La division idéologique contemporaine n’est pas tant entre l’islam et le monde chrétien, mais entre théocrates et démocrates, soutiennent avec brio les deux auteures, toutes deux spécialistes françaises des mouvements intégristes. L’ennemi de la modernité ne vient pas uniquement de l’islam politique, mais de son support intégriste. Or, le phénomène est tout aussi présent dans le monde juif que chrétien, comme l’atteste l’influence des religieux en Israël et de la droite chrétienne aux États-Unis. C’est là le véritable ennemi du progrès humain.
Les intégrismes, s’ils sont en théorie en opposition frontale les uns contre les autres, chacun convaincu de sa propre vérité, partagent en fait plusieurs combats : lutte contre l’émancipation des femmes, contre les droits reproductifs et sexuels (avortement, homosexualité), contre la liberté d’expression. Ils favorisent tous la censure et le contrôle des esprits. « Les intégristes de toutes les religions partagent l’idée selon laquelle la loi divine est supérieure à la loi des hommes, ce qui les amène logiquement à mépriser l’idéal démocratique et laïque. Malgré leurs conflits apparents, leurs efforts convergent pour faire reculer le sécularisme. »
Les deux chercheures ne tombent pas dans le piège de mettre tous les intégrismes dans le même panier. Judicieusement, elles reconnaissent « un surcroît de dangerosité de l’islamisme ». Ce n’est pas l’islam qui fait problème, opinent-elles (« l’histoire n’est pas le fait de Dieu mais celui des hommes »), mais la menace islamiste est plus actuelle en raison « d’une cascade de facteurs historiques, géopolitiques et identitaires », bref par le fait de régimes politiques étouffant toute expression démocratique.

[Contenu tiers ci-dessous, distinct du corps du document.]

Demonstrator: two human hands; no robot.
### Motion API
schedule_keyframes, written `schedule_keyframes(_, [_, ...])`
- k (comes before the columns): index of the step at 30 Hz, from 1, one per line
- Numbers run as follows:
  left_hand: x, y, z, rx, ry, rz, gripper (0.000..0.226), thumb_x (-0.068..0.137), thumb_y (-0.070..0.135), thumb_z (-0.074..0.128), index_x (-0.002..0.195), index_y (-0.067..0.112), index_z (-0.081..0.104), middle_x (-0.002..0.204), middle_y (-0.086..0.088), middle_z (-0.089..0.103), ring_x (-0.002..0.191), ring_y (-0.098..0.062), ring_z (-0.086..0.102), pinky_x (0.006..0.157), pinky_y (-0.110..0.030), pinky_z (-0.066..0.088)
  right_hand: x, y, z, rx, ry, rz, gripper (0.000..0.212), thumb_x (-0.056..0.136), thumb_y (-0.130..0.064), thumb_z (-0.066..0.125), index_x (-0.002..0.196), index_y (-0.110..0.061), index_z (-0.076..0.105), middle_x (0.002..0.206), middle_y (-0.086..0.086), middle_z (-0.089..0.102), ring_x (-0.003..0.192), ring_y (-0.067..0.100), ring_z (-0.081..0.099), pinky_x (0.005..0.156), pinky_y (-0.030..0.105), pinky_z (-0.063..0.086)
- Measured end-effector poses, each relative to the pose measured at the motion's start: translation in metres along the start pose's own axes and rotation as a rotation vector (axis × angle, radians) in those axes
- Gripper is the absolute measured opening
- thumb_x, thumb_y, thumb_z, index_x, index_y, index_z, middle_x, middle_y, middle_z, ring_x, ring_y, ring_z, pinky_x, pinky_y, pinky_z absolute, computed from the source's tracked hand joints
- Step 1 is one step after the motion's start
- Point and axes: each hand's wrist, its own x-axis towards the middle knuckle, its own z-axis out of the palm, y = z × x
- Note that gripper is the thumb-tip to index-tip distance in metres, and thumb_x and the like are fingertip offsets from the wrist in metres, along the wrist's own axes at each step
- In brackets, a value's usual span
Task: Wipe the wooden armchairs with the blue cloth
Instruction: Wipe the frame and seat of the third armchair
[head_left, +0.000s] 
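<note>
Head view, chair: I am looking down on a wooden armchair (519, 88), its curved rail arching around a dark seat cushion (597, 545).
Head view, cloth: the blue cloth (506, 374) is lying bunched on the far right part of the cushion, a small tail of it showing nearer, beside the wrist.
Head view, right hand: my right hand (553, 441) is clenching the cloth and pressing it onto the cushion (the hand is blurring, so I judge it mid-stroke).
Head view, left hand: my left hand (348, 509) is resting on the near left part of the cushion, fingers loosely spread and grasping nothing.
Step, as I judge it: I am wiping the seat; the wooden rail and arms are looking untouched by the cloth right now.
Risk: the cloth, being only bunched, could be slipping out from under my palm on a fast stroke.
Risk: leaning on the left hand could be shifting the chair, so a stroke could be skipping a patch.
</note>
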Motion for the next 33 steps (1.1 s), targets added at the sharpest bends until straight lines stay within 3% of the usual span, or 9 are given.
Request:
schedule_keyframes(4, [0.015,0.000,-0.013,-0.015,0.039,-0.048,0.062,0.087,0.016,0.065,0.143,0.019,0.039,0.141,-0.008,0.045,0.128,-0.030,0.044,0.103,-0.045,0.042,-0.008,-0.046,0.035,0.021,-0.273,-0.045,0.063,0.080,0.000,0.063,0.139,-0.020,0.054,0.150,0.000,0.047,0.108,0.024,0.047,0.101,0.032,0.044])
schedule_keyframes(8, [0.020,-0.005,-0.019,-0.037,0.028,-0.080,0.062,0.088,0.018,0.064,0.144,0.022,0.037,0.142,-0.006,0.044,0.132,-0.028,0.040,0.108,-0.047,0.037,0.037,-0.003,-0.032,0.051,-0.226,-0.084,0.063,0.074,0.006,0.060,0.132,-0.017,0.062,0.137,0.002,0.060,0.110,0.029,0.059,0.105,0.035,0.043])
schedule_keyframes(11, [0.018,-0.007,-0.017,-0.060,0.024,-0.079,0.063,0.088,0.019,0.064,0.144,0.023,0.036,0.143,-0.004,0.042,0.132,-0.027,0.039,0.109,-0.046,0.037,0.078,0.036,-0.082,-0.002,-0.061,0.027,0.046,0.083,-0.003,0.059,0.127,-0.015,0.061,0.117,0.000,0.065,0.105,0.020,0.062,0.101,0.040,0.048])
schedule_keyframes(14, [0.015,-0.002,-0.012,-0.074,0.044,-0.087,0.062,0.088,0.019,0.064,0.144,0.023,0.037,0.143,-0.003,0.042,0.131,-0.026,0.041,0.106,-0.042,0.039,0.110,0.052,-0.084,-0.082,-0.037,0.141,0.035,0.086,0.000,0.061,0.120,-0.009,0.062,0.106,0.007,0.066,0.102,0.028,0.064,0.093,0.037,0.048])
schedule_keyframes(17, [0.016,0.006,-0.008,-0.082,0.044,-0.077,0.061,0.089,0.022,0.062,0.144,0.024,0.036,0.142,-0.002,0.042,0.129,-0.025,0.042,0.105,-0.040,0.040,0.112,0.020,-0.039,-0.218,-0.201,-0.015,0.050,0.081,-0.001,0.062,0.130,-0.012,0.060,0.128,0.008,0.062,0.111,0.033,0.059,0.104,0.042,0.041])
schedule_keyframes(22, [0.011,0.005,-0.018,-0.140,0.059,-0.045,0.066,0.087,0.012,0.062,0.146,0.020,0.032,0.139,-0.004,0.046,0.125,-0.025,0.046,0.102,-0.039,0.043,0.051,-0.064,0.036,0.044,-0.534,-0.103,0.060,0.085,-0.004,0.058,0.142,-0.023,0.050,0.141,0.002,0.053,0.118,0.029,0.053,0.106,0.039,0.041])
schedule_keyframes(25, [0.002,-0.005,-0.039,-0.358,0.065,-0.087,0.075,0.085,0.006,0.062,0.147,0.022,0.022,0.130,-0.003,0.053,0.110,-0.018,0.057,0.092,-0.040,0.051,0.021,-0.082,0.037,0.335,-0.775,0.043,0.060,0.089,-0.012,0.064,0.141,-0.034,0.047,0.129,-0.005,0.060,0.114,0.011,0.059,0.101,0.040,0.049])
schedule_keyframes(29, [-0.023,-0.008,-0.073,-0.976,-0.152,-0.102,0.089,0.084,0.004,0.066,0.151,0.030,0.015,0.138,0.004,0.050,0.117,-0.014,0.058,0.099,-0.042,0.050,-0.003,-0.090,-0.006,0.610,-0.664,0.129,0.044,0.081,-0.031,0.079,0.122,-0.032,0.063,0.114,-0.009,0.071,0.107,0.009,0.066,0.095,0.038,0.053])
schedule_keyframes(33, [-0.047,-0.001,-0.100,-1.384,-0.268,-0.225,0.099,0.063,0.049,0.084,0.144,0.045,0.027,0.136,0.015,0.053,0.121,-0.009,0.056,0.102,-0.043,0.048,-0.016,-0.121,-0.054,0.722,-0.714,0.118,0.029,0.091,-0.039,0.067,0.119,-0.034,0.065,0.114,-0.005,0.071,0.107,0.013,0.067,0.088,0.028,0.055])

Devant ce sécularisme combattu avec acharnement par tous ces groupes bien organisés, les auteures dénoncent notre « laïcité molle », et en appellent à la défense active de l’idéal laïque, le seul vecteur qui puisse nous faire progresser vers « un monde plus rationaliste, car seule la Raison permet de faire progresser les lois vers plus de justice, d’égalité et de liberté ».